Healthier Eating? There’s An App For That – 6 AM Health
6 AM Health aims to make healthy eating easy. A team is developing an app for the company to make accessing nutritious food more convenient than ever.
Brad Callow wants to make healthy eating more convenient. To do that, he’s working with a team from the DALI Lab, an initiative of the Magnuson Center for Entreprenreuship, to develop an app that makes ordering nutritious food simple and efficient.
Callow, who graduated from Tuck in 2013, worked in the healthcare space before launching 6AM Health in 2017. Callow made healthy meals and snacks at home and delivered them to client’s doorsteps before 6 a.m. (hence, the company name). The company was Callow's side project for a year, until he was confident going all-in with the idea.
“I wanted to test it out, and I found that I really enjoy this and people were super interested,” Callow said. “The market is right in the Boston area. People want to eat healthy and there is a willingness to pay for that. Plus, it’s something I'm passionate about.”
In order to grow the company, Callow needed a way to deliver more product that was less burdensome than individual home deliveries. He began using fresh vending machines and later moved on to refrigerators that operate on the same premise. Today, the company has “Fresh Fridges” at businesses and transit hubs throughout the Greater Boston area.
Still, Callow wanted to automate the process even more. Food retailers from coffee shops to fast-food giants are increasingly turning to apps to streamline the ordering process, and Callow felt that would be important for 6 AM Health. When Dartmouth externs working with 6 AM Health told him about the DALI Lab, he was intrigued by the lab's reputation for innovative solutions and quality work.
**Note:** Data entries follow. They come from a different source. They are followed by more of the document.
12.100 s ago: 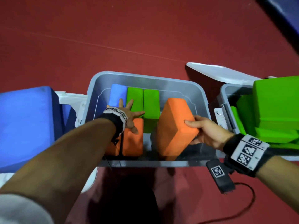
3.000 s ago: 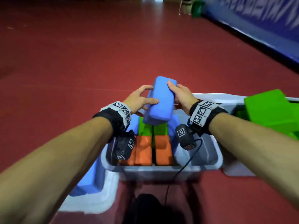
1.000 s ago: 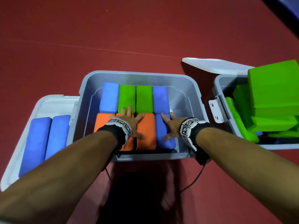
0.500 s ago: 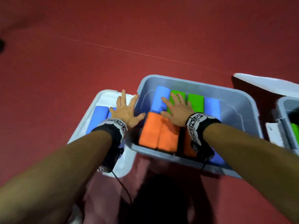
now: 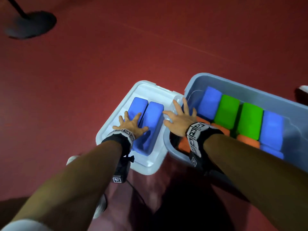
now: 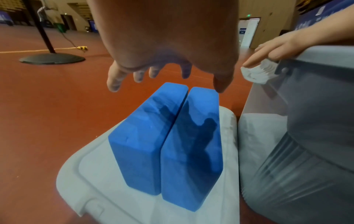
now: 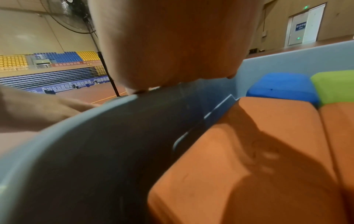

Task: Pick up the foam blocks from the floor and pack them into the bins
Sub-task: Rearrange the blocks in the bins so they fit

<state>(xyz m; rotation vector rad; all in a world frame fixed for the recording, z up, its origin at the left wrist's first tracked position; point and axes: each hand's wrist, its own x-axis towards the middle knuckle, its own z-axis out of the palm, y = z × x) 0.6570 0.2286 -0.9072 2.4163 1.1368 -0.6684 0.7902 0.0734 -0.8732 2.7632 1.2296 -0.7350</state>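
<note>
Head camera, looking down: two bare forearms reach over a red floor. The left hand (image 5: 131, 125) hovers with fingers spread wide and holding nothing, just above two blue foam blocks (image 5: 146, 124) that stand side by side, touching, on a pale upturned bin lid (image 5: 146, 165). The right hand (image 5: 180, 118), also spread and empty, rests over the near left rim of the grey bin (image 5: 250, 88), its thumb toward a white latch. Inside the bin, blue, green and orange blocks (image 5: 226, 109) sit in two packed rows. The left wrist view shows the fingers not yet touching the pair. The step in hand is probably lifting these blocks; it would go best by clamping both together from the outer sides, then laying them flat on the packed layer.
</note>
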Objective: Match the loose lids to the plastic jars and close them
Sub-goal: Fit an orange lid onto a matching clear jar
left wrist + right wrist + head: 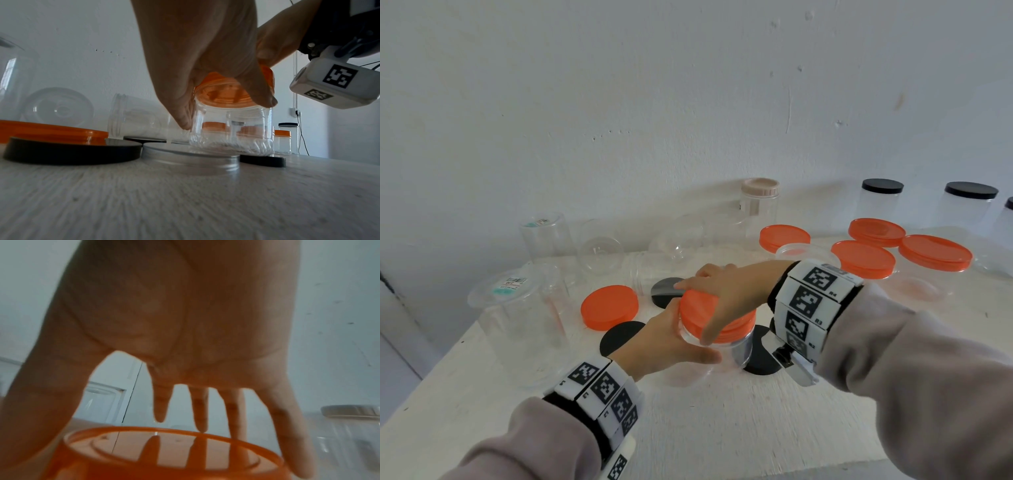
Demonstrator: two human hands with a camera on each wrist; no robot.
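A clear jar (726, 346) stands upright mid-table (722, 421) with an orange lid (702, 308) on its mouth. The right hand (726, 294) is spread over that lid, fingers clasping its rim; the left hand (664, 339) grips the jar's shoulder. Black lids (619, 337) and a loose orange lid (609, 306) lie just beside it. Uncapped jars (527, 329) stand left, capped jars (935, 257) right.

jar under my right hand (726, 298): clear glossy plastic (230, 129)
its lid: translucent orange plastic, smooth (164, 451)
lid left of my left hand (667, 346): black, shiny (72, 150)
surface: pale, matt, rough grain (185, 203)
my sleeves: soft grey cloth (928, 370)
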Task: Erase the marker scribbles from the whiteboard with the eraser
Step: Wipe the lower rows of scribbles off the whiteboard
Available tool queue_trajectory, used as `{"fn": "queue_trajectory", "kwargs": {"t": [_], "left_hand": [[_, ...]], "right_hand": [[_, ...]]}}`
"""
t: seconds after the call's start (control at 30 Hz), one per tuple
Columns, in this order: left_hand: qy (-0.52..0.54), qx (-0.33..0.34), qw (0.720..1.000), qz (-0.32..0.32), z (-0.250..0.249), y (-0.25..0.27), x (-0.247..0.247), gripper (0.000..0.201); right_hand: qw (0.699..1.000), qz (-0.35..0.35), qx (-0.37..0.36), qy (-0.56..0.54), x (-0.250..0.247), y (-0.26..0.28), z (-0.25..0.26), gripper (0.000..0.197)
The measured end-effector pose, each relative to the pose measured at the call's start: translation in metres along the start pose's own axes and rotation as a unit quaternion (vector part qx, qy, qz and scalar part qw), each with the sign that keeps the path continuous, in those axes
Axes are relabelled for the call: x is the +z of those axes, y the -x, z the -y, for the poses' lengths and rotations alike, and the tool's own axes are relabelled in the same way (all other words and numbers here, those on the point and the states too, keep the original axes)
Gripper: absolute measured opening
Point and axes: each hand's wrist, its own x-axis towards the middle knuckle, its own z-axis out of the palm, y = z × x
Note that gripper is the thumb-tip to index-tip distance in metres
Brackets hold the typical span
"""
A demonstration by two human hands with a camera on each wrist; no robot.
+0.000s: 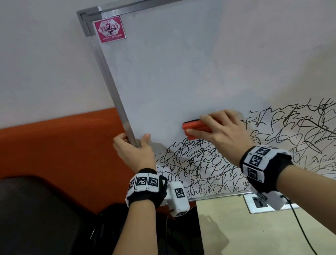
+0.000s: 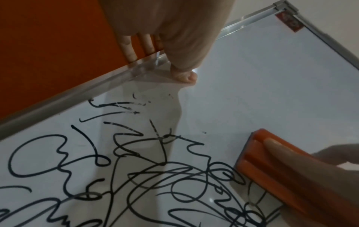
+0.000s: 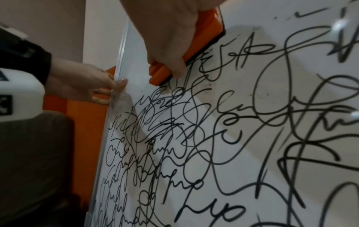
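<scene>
Orange plastic eraser (image 1: pixel 196 128), long axis level across the whiteboard (image 1: pixel 197 66), lies clamped under our right hand (image 1: pixel 219 132). Black scribbles (image 1: pixel 213 164) lie just below that hand. Our left hand (image 1: pixel 133 148) pinches the smooth metal frame (image 1: pixel 110 81) beside it.

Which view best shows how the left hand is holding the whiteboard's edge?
The left wrist view: the left hand has its thumb on the whiteboard face, fingers behind the frame. The head view shows it from behind; in the right wrist view it is small and partly hidden by the frame.
</scene>
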Motion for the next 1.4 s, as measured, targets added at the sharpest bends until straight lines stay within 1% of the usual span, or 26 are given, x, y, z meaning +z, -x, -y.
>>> {"fn": "queue_trajectory", "kwargs": {"t": [0.1, 0.2, 0.27, 0.33, 0.47, 0.57, 0.67, 0.73, 0.77, 0.87, 0.9, 0.97, 1.0, 1.03, 1.1, 1.13, 1.17, 1.2, 1.27, 1.33, 1.4], "left_hand": [[-0.009, -0.003, 1.0, 0.003, 0.003, -0.005, -0.002, 0.053], [-0.027, -0.012, 0.999, 0.013, 0.004, -0.013, -0.007, 0.05], [-0.046, -0.014, 0.999, 0.024, 0.003, -0.016, -0.01, 0.048], [-0.063, -0.014, 0.997, 0.038, 0.002, -0.019, -0.012, 0.046], [-0.086, -0.009, 0.995, 0.053, 0.001, -0.022, -0.014, 0.046], [-0.086, -0.002, 0.995, 0.05, 0.003, -0.021, -0.014, 0.044], [-0.085, 0.001, 0.995, 0.05, 0.004, -0.019, -0.014, 0.043], [-0.081, 0.007, 0.996, 0.048, 0.003, -0.018, -0.015, 0.041], [-0.077, 0.007, 0.996, 0.048, 0.001, -0.018, -0.015, 0.041], [-0.084, 0.006, 0.995, 0.05, 0.001, -0.017, -0.017, 0.041], [-0.091, 0.006, 0.994, 0.052, 0.001, -0.017, -0.018, 0.042], [-0.111, 0.007, 0.992, 0.056, 0.001, -0.017, -0.019, 0.043], [-0.118, 0.007, 0.991, 0.06, 0.0, -0.017, -0.019, 0.043], [-0.123, 0.005, 0.99, 0.065, -0.001, -0.017, -0.019, 0.043], [-0.123, -0.002, 0.99, 0.072, -0.003, -0.018, -0.02, 0.041], [-0.125, -0.005, 0.989, 0.074, -0.003, -0.019, -0.021, 0.04], [-0.128, -0.004, 0.989, 0.075, -0.003, -0.02, -0.021, 0.039], [-0.129, -0.003, 0.989, 0.077, -0.002, -0.02, -0.022, 0.038], [-0.12, -0.004, 0.99, 0.071, -0.001, -0.018, -0.021, 0.036], [-0.112, 0.01, 0.993, 0.042, -0.004, -0.008, -0.017, 0.037], [-0.111, 0.061, 0.992, -0.005, -0.011, 0.009, -0.011, 0.046]], "right_hand": [[1.0, 0.007, -0.02, 0.011, 0.001, 0.002, -0.005, 0.061], [1.0, -0.007, -0.015, 0.025, -0.004, 0.018, -0.021, 0.068], [0.999, -0.026, -0.007, 0.027, -0.005, 0.016, -0.023, 0.067], [0.999, -0.038, 0.005, 0.016, -0.001, 0.007, -0.018, 0.065], [0.996, -0.058, 0.063, 0.006, 0.01, 0.005, -0.005, 0.073], [0.995, -0.07, 0.075, -0.008, 0.014, 0.01, 0.002, 0.069], [0.993, -0.076, 0.086, -0.007, 0.012, 0.003, 0.001, 0.063], [0.991, -0.071, 0.111, -0.014, 0.014, 0.002, 0.005, 0.059], [0.992, -0.064, 0.111, -0.021, 0.016, 0.004, 0.008, 0.058], [0.997, -0.042, 0.062, -0.025, 0.019, 0.006, 0.019, 0.058], [0.997, -0.042, 0.053, -0.02, 0.02, 0.003, 0.02, 0.055], [0.997, -0.043, 0.058, -0.017, 0.02, -0.005, 0.023, 0.047], [0.997, -0.039, 0.058, -0.016, 0.02, -0.008, 0.025, 0.047], [0.998, -0.03, 0.045, -0.015, 0.021, -0.009, 0.028, 0.048], [1.0, -0.008, -0.004, -0.018, 0.023, -0.01, 0.032, 0.049], [1.0, -0.008, -0.015, -0.018, 0.023, -0.01, 0.03, 0.048], [1.0, -0.022, -0.004, -0.017, 0.022, -0.008, 0.026, 0.046], [0.999, -0.041, 0.025, -0.018, 0.021, -0.005, 0.02, 0.045], [0.994, -0.059, 0.086, -0.012, 0.02, 0.012, 0.007, 0.05], [0.995, -0.039, 0.091, -0.001, 0.015, 0.029, 0.0, 0.06], [0.994, -0.049, 0.101, 0.001, 0.009, 0.03, -0.008, 0.06]]}}
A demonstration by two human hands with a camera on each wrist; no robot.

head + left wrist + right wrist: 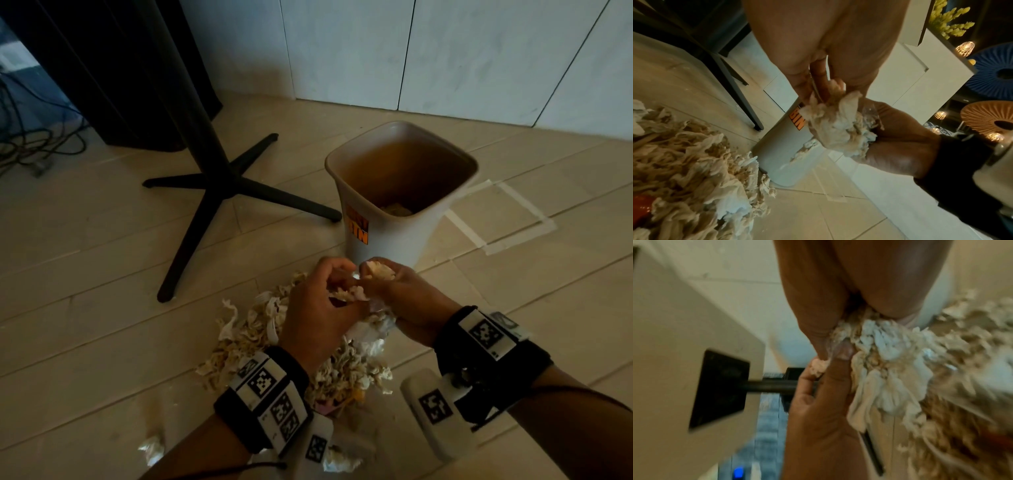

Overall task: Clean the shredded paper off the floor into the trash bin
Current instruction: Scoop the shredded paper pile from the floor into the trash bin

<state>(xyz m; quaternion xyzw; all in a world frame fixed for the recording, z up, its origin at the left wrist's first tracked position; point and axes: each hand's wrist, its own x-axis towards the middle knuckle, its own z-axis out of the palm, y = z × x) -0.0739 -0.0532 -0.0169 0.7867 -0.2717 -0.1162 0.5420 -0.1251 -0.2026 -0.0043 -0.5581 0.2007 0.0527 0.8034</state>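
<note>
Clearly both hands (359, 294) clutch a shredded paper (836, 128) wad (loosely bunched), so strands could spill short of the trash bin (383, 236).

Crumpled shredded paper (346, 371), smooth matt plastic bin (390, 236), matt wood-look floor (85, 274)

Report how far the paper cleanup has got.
Done: a little paper already lies at the bottom of the bin. In hand: the left hand and right hand together grip a clump of shreds just in front of the bin, not yet over it. Left: most of the job. A big pile remains on the floor, with stray bits nearer the person.
</note>
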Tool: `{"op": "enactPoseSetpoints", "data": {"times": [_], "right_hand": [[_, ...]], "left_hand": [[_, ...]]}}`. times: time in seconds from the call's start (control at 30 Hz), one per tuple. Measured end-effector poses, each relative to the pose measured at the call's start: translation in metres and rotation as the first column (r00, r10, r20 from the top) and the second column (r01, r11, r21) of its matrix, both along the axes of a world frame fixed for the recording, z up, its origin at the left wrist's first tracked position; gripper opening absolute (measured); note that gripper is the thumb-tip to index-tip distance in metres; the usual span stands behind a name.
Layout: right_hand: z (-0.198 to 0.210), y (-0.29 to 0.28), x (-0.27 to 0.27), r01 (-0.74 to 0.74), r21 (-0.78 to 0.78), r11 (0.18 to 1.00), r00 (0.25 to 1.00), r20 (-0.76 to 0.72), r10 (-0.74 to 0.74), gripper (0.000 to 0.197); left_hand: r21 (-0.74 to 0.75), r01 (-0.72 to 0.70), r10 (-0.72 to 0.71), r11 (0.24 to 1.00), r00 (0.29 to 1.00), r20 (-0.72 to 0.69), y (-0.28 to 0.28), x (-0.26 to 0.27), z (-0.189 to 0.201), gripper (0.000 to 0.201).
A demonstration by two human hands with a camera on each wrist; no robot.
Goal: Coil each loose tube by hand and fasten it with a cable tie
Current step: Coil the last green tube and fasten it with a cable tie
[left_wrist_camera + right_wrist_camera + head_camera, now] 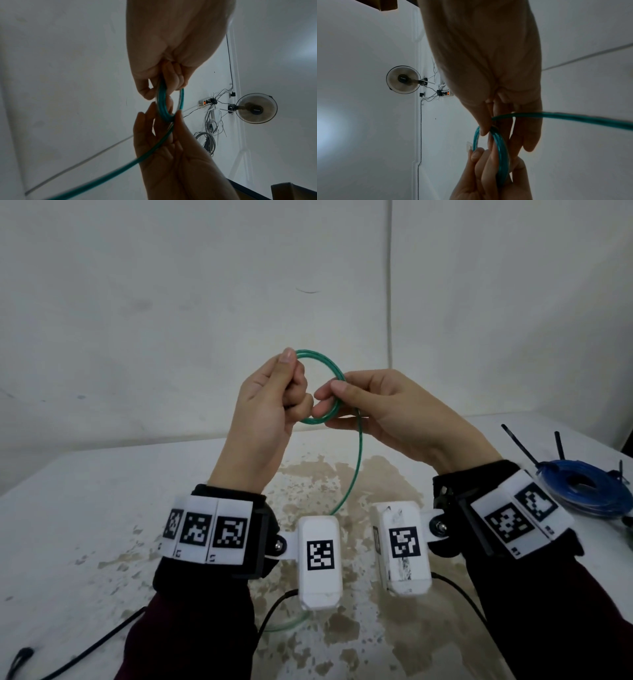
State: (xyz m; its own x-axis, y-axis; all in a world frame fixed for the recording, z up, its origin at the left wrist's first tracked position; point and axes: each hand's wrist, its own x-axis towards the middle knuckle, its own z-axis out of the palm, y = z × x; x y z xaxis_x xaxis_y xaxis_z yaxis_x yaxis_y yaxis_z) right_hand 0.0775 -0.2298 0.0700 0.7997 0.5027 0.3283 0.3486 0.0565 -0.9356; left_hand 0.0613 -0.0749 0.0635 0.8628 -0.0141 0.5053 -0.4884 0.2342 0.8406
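A left hand (171,47) grips a small coil of green tube (164,106) while the right hand (180,162) pinches its lower edge; a wall fan (256,108) hangs beyond.

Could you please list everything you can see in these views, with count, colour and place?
green tube: one, green, partly coiled in the air between both hands, its loose length hanging to the table
blue tube coil: one, blue, on the table at the right edge
cable ties: several, black, sticking up beside the blue tube coil
table: one, white with worn brown patches, below the hands
fan: one, dark, on the wall
power strip: one, white, on the wall beside the fan
wrist cameras: two, white with black markers, one strapped on each wrist
left hand: one, grips the coil's left side
right hand: one, pinches the coil's right side
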Motion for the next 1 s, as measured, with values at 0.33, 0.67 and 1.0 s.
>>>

“I thought DALI is the partner we could work with to develop that for our company,” Callow said.
6 AM Health was accepted as a DALI Lab partner in January 2019 and has been working with a team to develop the app since then. The app will allow users to reserve food from the 6 AM vending fridge and even order their favorites meals ahead of time. Knowing exactly what customers want will allow 6 AM Health the minimize waste and improve service to customers. “Their food is right there waiting for them,” Callow said.
To develop the app, Callow has been working closely with a team from the DALI Lab, including Thomas Monfre, ’21, the lead software engineer on the project.
“I’ve learned quite a bit about mobile app development through the 6AM Health project,” Monfre said. “I’ve had to think hard about the structure of the entire system, and how to effectively build a product for scale. It has taught me to research and think hard about particular tech stacks before implementation.”
That dedication has impressed Callow. “Thomas is one of the smartest kids I’ve ever met,” he said.
Monfre worked on the project for two terms before taking a term off campus. He was happy to see that his code and documentation allowed another developer to step into the project seamlessly.
Over the last year, the team working on the 6AM Health project has faced some challenges. Issues with one tech provider, for example, lead to delays on the project. Callow said that those unexpected challenges, while frustrating, provide great experience for students working in the DALI Lab.
“For students to see the pain points is as important, if not more important, than seeing the wins,” Callow said. “There's only so much you can learn about entrepreneurship in a classroom. You need to get out there and encounter those pain points to experience how hard it really is.”
For Monfre, working in the lab has been an extremely valuable supplement to coursework.
“It has taught me more about software engineering and teamwork than most classes at Dartmouth,” he said. “The DALI lab has provided me with great learning opportunities that I now seek to provide to others in the remaining terms of my Dartmouth experience.”
For Callow, working with the DALI Lab has allowed him develop the digital solutions that his company needs to flourish.
“The level of talent there is pretty remarkable,” he said. “We’ve genuinely had an amazing time working with them.”
The motivation and energy that students bring to the table has been inspiring, Callow said.
“The whole community comes together and says ‘How can we help?’ not ‘What do we have to do?’ These students are taking the initiative to do this, so there’s a self-selection of talent. So, you already know they’re going to do quality work.”